Dieci marzo 2010. Su Milano scende una manciata di fiocchi di neve. Striminziti, a contatto con l'asfalto, si sciolgono in un soffio appena accennato di vapore che si confonde con i gas di scarico dei tubi di scappamento. Il mio treno dovrebbe partire alle 15.20. Il condizionale è d'obbligo. All'interno della stazione centrale viaggiatori raggelati vagano come spettri o siedono rigidi su ciò che resta delle sale d'attesa passeggeri, rigorosamente chiuse. Forse in ristrutturazione? L'aria freddissima s'insinua sotto le volte mussoliniane facendo oscillare i tendoni di plastica macchiati di calce. Gente in fila batte i piedi e si soffia sulle mani davanti all'unico bar di quattro metri per tre che promette nell'insegna intermittente un po' di calore. Non c'è una sola seggiola, questa è una città che non concede soste, si beve in fretta, quello davanti che paga, quello dietro che spinge. Una persona come me con problemi a stare in piedi, soprattutto al gelo e immobile, a causa di una malattia neurologica se ne stia a casa. Cerco di tradurre in parole di senso compiuto quel gracidare che erutta dagli autoparlanti comunicando ritardi, treni soppressi e cambi di binari. Intanto salgo e scendo su scale mobili che percorrono in lungo e in largo la stazione seguendo indicazioni che dovrebbero portare a... A? Ai treni, decine di indicazioni portano ai treni? Ma se a sinistra c'è la città, a destra cosa diavolo ci potrebbe essere se non i treni? Cerco disperatatamente un posto dove sedermi a bere qualcosa di caldo. Dietro a un vetro, al coperto, qualcuno è seduto. Arrancando esausta mi avvicino. Entro, sottraendomi alla sferzata d'aria fredda che mi ha letteralmente gelata. Sono seduti: sì, per terra. La spruzzata di neve ha intanto mandato in tilt le partenze dei treni. Ripercorro scale mobili, che come moderni gironi dell'inferno dantesco lastricati d'acciaio inargentano la stazione, e mi infilo tra la folla che staziona sotto la tabella luminosa che dà le indicazioni sulle partenze.

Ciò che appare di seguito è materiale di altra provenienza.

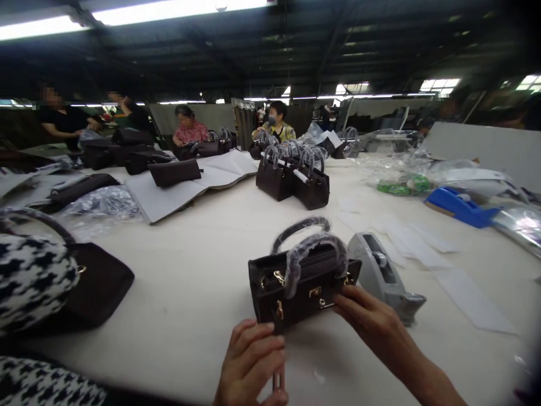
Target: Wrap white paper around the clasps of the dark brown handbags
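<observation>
A small dark handbag (291, 301) stands upright on the white table (190, 265), its two handles wrapped in clear plastic and gold hardware on its front. My left hand (253, 361) is at its lower left front, fingers closed on a dark strap (278, 338) hanging from the bag; a metallic piece shows between the fingers. My right hand (372, 316) touches the bag's right front side with its fingertips, beside the gold clasp; its fingers lie together and its thumb is hidden.
A grey tape dispenser (380, 270) stands right of the bag, a blue one (462, 206) farther right. White sheets (473, 299) lie nearby. More handbags (291, 180) stand behind. At left are a dark bag (103, 282) and a houndstooth sleeve (34, 282). Several people work beyond.
</observation>
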Available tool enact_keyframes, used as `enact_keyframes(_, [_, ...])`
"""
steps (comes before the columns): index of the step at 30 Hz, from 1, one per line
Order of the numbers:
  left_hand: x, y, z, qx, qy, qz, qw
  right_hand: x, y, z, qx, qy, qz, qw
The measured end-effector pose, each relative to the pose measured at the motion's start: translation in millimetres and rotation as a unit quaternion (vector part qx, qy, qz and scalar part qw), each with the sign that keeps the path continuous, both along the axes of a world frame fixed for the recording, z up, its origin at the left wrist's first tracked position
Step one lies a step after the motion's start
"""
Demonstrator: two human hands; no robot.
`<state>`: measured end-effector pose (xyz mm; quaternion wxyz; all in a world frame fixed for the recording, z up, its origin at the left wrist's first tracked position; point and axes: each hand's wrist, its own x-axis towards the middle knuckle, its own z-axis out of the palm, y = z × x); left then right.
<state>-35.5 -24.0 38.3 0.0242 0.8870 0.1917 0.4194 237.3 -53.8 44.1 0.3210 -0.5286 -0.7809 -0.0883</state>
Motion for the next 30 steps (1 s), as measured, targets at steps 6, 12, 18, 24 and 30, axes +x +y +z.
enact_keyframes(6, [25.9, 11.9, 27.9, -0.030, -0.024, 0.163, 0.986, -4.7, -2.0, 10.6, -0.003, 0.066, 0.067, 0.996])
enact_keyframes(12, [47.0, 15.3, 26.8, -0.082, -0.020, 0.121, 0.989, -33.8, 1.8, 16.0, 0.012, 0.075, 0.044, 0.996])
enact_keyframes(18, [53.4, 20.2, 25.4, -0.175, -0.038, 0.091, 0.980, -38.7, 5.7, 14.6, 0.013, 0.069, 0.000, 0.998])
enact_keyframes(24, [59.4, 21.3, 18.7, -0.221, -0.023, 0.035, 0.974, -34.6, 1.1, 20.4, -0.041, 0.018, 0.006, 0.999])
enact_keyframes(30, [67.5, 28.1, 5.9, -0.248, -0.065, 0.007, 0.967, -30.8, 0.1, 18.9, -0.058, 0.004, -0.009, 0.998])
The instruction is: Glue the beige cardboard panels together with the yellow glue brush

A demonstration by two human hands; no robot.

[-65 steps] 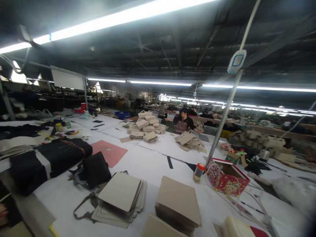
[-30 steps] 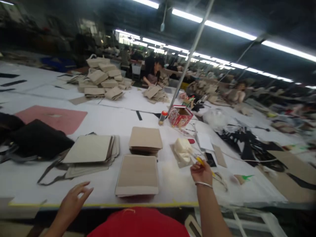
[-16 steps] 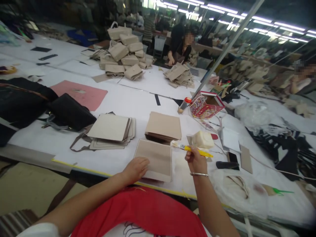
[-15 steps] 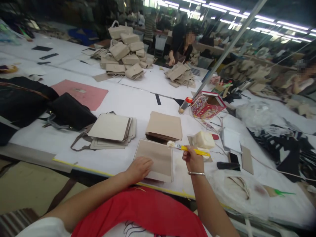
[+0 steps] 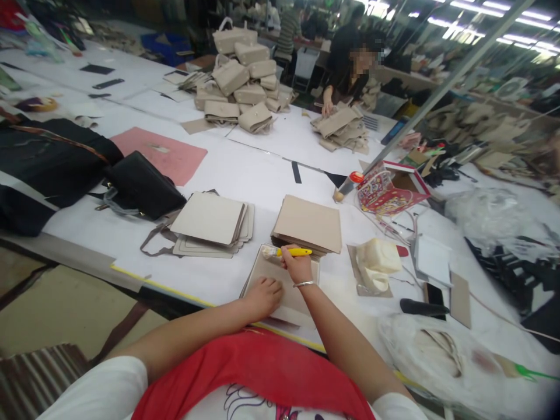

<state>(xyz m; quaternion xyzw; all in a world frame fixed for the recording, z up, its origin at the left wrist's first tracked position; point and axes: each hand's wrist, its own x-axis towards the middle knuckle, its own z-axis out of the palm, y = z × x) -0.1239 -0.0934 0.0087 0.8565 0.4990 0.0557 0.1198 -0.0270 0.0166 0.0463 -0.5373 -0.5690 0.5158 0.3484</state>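
Note:
My right hand grips the yellow handle of a paintbrush. Its pale bristles are over the far left corner of a beige rectangular panel; whether they touch it I cannot tell. My left hand rests on the near left part of that panel, palm down, fingers loosely bent and holding nothing. Just beyond lies a stack of beige panels. A second stack, of pale round-cornered panels, sits to the left. On the right stands a cut-open cream plastic container on a small board.
A black pouch and a pink sheet lie to the left. A red patterned box and a red-capped bottle stand at the far right. Beige bags are piled at the back, near a seated co-worker.
My right hand has carried the paintbrush left, from beside the cream container to over the far left corner of the panel. My left hand stays on the panel. The view has shifted.

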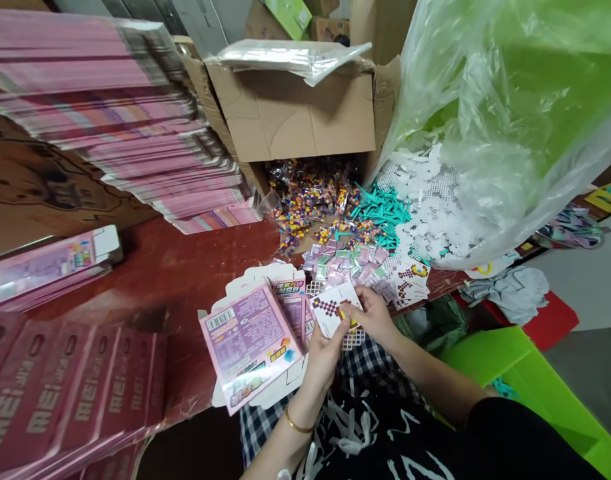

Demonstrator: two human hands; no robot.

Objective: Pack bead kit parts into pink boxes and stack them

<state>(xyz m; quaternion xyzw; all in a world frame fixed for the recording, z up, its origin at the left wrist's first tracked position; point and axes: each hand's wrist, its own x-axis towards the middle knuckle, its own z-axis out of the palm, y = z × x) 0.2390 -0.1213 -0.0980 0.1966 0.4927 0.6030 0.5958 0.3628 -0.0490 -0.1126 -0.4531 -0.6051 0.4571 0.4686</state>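
Observation:
A white printed card (332,300) with a pixel pattern in dark red and yellow is between my two hands, above my lap. My left hand (328,350) pinches its lower edge, thumb on top. From the right side my right hand (378,319) grips the same card, with its thumb across the print. Part of a white grid board (354,340) shows under the card; whether my fingers also hold it is hidden. Just left of my left hand lies an unfolded pink box (252,340) with open white flaps. Small pink and green sachets (345,263) lie beyond the card.
Bags of coloured beads (310,200) spill from a cardboard box (300,117). Beside them lie teal tweezers (385,213) and white boards (430,213) in a plastic-lined green bin (560,87). More cards (410,283) lie right. Pink flat boxes (170,160) are stacked left; pink boxes (75,393) stand front left.

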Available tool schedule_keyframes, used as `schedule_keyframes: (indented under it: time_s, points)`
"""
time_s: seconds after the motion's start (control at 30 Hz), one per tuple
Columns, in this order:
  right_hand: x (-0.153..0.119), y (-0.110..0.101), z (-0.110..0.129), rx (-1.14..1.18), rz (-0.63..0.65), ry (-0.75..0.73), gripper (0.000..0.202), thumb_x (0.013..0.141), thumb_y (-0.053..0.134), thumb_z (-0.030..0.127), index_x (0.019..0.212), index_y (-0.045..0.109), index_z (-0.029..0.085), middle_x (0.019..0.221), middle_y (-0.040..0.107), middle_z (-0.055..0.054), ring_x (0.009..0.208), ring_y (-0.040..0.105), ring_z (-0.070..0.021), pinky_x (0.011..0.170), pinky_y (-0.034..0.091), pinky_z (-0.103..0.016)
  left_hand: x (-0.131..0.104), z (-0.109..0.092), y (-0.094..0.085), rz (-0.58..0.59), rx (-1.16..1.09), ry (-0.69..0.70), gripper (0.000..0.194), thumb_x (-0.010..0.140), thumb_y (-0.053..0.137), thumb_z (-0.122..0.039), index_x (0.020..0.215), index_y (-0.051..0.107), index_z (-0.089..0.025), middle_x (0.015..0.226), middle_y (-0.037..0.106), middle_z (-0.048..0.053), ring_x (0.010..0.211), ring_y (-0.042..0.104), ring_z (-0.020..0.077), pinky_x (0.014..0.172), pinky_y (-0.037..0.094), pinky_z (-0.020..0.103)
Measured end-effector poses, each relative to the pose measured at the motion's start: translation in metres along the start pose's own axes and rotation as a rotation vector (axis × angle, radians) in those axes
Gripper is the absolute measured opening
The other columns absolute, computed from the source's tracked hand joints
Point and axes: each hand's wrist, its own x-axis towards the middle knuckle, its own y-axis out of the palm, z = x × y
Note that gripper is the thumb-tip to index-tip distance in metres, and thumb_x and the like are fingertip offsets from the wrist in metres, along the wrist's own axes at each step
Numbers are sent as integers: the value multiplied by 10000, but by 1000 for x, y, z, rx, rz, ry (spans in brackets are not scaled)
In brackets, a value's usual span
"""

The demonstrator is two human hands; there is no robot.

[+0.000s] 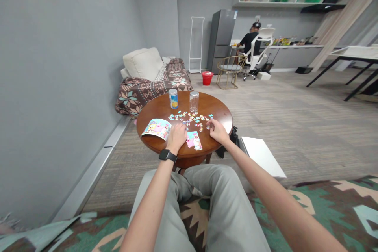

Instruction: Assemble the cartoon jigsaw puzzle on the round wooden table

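A partly joined jigsaw puzzle (pixel 194 141) with pink and white cartoon figures lies near the front edge of the round wooden table (pixel 156 105). My left hand (pixel 176 138) rests at its left side, palm down, fingers loosely stretched toward the loose pieces. Between that hand and the table's left edge is a curved cartoon picture sheet (pixel 157 128). My right hand (pixel 217 130) is at the right of the scattered puzzle pieces (pixel 191 117), its fingertips drawn together on a small puzzle piece (pixel 208 127), mostly hidden by the fingers.
A blue-labelled can (pixel 173 99) and a clear lidded jar (pixel 194 102) stand behind the pieces. A covered sofa (pixel 153 73) is beyond the table. Farther off are a red bucket (pixel 207 78), a wire chair (pixel 230 67) and a seated person (pixel 249 42). A white board (pixel 262 155) lies right.
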Motion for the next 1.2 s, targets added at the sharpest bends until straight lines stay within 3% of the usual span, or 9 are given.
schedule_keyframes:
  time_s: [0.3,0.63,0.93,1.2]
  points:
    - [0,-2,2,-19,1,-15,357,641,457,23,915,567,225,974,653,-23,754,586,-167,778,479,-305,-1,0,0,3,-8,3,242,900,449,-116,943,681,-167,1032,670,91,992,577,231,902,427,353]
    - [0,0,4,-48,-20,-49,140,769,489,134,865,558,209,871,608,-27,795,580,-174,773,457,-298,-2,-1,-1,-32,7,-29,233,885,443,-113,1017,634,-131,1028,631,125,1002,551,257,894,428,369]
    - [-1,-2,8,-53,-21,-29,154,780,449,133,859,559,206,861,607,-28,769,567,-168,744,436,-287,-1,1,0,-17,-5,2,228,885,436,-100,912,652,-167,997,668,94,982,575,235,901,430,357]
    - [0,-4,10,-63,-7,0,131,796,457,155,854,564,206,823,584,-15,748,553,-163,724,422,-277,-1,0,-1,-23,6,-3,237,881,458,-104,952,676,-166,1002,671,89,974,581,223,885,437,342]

Mancano cinque minuti alla partenza del mio treno che risulta indicato ma senza il riferimento al binario. Che fare? Forse partirà, uno tra i pochi, dal binario indicato nell'orario generale? Ne intravvedo uno che appare e scompare tra schiene e cappelli. Faticosamente lo raggiungo e tento d'infilarmi. Nonostante gli spintoni rimango in piedi, sostenuta dalla gente che mi circonda, anche se provo la spiacevole sensazione del pesce in barile Dovrebbe partire dal binario 18. Guardo l'orologio: mancano due minuti alla partenza. Riesco a districarmi, ma con un movimento brusco e, quando mi ritrovo sotto al tabellone delle partenze una fitta alla schiena mi blocca. Il treno è in partenza, il binario è il numero 18.
Io ho un dolore alla schiena che mi attanaglia. Forse è il freddo che mi impedisce di svenire - penso, mentre mi sento Lara de "Il dottor Zigavo" e salgo su quel maledetto treno che sembra una tradotta di soldati mandati a morire in Russia.
Mi lascio alle spalle la Milano da bere con un solo desiderio: quello di vomitarla!